D’un labyrinthe noir et/ou lumineux ======= 4/5 =======

L’énigme se tiendrait peut-être là (on ne peut garantir sa résolution) : dans le fil ténu qui raccorde aujourd’hui et hier, l’histoire et son pré d’où elle jaillit.

Cette mince frontière, qui s’élève comme celle qui sépare le conscient et l’inconscient, se révèle ainsi dans le tableau fascinant d’Óscar Dóminguez (photo N°7).

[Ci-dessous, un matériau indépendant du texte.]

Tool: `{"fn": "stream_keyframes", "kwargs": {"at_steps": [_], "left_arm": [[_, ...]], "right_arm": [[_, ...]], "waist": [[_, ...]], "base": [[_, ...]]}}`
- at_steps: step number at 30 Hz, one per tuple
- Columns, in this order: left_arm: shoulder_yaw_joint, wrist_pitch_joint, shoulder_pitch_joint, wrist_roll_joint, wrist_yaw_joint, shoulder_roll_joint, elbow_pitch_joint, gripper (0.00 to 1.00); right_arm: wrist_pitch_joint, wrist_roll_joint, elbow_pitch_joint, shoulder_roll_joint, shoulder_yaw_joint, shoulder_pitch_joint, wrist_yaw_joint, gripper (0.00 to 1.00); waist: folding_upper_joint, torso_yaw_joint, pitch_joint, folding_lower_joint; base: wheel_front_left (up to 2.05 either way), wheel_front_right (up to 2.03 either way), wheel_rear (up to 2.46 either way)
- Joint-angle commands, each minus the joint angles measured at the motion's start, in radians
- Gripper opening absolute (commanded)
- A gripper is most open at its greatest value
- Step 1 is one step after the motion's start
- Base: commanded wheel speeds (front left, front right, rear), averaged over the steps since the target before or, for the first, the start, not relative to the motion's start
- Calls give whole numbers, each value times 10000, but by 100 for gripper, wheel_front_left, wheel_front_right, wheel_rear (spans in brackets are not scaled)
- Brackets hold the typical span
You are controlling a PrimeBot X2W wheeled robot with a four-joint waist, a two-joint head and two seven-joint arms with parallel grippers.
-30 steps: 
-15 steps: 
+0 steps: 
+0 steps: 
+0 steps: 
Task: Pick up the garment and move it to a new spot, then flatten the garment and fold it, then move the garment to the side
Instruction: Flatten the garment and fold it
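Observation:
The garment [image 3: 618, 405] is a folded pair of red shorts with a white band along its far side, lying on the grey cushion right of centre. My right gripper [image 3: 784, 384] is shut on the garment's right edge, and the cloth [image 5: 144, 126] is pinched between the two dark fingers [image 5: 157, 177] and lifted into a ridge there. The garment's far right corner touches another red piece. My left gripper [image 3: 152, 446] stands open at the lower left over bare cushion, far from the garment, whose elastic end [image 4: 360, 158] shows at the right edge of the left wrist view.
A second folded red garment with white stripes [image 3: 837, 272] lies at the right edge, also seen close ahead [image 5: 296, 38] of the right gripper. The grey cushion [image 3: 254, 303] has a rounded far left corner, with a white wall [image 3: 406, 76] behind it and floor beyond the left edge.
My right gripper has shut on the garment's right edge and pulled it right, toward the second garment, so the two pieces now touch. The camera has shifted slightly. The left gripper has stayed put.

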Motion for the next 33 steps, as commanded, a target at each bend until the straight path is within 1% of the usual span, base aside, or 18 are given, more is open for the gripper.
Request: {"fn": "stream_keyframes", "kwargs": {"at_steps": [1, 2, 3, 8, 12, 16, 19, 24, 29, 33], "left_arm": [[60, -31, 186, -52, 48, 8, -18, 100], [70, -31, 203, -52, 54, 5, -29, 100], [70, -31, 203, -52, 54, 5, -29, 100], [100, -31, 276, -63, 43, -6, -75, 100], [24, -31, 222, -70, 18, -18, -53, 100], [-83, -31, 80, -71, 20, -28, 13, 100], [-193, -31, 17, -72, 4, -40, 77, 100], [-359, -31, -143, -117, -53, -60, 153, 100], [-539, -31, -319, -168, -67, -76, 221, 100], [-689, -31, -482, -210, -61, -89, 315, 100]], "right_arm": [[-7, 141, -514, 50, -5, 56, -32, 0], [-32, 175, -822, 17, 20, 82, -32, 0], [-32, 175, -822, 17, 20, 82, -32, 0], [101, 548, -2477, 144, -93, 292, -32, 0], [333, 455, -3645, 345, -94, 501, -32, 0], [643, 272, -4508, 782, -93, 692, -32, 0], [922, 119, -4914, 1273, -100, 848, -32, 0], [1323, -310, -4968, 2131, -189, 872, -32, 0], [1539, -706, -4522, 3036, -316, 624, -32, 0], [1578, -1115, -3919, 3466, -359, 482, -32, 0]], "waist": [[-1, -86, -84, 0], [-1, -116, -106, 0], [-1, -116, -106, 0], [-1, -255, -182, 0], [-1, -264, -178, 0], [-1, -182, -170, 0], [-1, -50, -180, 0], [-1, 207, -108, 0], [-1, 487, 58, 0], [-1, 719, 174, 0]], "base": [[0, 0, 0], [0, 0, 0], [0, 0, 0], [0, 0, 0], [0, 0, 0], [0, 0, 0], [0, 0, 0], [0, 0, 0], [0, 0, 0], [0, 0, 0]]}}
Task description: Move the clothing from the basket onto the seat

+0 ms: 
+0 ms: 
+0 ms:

Le pêcheur semble ici à la recherche de la réalité, le poisson attendu sera bientôt matérialisé au bout de son hameçon puis, une fois grillé, dans son assiette. Sous lui – dans cette « cave » de Ganges – s’exprime un monde de fantaisie baroque, échevelée, où les corps s’enchevêtrent au sein du lupanar imaginaire, terrain de jeux des pensées éthérées ou lascives, fumées ou avalées, joutes nocturnes et érotiques dépassant le permis et le convenable non alors codifiés.

Une fois pénétrée puis appropriée, la grotte cachée, ornée d’images ou de gravures rupestres, montre l’image inversée du monde « d’en haut » : obscurité versus lumière, enfermement opposé à l’espace libre, l’ombre au soleil. L’humanité en petit nombre paraît sommeiller dans les limbes, dans les salles glacées et les couloirs noircis où les stalagmites tentent d’imiter les colonnes des futures cathédrales. L’artiste – qui ignore son statut – dessine et colorie sur des surfaces non réservées aux graffiti autorisés. Obsédé, il sculpte des « Vénus » par dizaines.

L’homme préhistorique possède déjà les qualités que nous reconnaissons à nos semblables : il aime laisser des trace de lui sur les parois cavernicoles ou dans des inventions à la Rodin. Il sort du monde souterrain pour affronter les éléments indomptables. Il connaît les soubresauts climatiques bien avant Donald Trump. L’art, sans même qu’il le devine, l’aide à vivre.

(Henri Breuil, relevé de différentes grottes…)

(Óscar Dóminguez, Cueva de Ganches, 1935.)

(Jean Fautrier, L’Écorché, 1944. Photos : cliquer pour agrandir.)